Song by Lil Baby

from the album Street Gossip
- Released: November 30, 2018
- Length: 2:34
- Label: Quality Control; Motown; Capitol; Wolfpack;
- Songwriters: Dominique Jones; Chris Rosser; Matthew Robinson;
- Producers: Quay Global; Mattazik Muzik;

Music video
- "Pure Cocaine" on YouTube

= Pure Cocaine =

2018 song by Lil Baby

"Pure Cocaine" is a song by American rapper Lil Baby from his mixtape Street Gossip. It was produced by Quay Global and Mattazik Muzik.

==Critical reception==
Marcus Blackwell of HipHopDX praised the song in his review of Street Gossip, writing, "As an artist, Lil Baby is at the peak of his powers on the standout record 'Pure Cocaine,' where his rapid-fire flows and melodic delivery highlight his skillset the most. "

==Music video==
The official music video was released on March 8, 2019 and directed by Edgar Esteves. In it, Lil Baby abandons an old life of hustling, and severs ties with the kingpin as he gives him the rest of his dirty money. In the next scene, Baby enjoys his new success as a rapper, throwing a party in his mansion. He and the others are all dressed in white and the insides of the mansion are white as well, as a reference to cocaine.
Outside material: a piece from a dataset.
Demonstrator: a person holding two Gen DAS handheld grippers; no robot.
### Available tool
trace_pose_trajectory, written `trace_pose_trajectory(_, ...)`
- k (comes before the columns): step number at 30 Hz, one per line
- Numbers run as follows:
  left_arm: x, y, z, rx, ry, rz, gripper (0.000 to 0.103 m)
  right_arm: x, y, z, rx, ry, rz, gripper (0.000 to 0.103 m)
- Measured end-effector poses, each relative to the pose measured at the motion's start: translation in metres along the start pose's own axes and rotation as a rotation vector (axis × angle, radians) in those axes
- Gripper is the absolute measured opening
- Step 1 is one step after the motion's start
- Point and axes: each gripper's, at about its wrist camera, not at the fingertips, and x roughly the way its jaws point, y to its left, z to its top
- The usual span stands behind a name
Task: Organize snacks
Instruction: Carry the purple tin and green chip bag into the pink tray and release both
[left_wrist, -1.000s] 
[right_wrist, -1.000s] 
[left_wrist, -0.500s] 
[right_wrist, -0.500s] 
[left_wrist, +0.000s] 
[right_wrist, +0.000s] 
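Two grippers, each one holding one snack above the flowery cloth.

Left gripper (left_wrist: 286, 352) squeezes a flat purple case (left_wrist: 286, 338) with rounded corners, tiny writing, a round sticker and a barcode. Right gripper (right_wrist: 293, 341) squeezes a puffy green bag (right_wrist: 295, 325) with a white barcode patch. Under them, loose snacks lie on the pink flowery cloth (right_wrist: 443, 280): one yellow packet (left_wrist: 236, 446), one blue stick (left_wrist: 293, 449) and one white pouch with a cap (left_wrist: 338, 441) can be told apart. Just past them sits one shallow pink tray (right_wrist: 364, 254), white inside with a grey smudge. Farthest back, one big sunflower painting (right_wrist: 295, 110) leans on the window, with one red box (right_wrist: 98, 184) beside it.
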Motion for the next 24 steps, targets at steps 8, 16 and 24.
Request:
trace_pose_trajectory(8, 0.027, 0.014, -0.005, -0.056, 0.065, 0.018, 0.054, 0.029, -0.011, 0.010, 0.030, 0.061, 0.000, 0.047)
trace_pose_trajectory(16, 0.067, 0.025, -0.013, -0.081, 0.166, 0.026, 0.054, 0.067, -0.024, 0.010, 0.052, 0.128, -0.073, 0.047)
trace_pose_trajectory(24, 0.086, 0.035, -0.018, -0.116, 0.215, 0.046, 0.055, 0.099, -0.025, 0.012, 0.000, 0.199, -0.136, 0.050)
Lil Baby is surrounded by his crew and a bunch of women and is seen rapping in front of a pool, while exotic dancers appear around him performing tricks. The party ends when the kingpin suddenly arrives; an argument ensues and guns are soon drawn toward Baby as the video ends.

==Charts==

| Chart (2018–2019) | Peak position |
|---|---|
| Canada Hot 100 (Billboard) | 56 |
| US Billboard Hot 100 | 46 |
| US Hot R&B/Hip-Hop Songs (Billboard) | 20 |

| Chart (2023) | Peak position |
|---|---|
| Canada Hot 100 (Billboard) | 90 |

==Certifications==

| Region | Certification | Certified units/sales |
| Canada (Music Canada) | Platinum | 80,000^{‡} |
| Denmark (IFPI Danmark) | Gold | 45,000^{‡} |
| United Kingdom (BPI) | Gold | 400,000^{‡} |
| United States (RIAA) | 4× Platinum | 4,000,000^{‡} |
^{‡} Sales+streaming figures based on certification alone.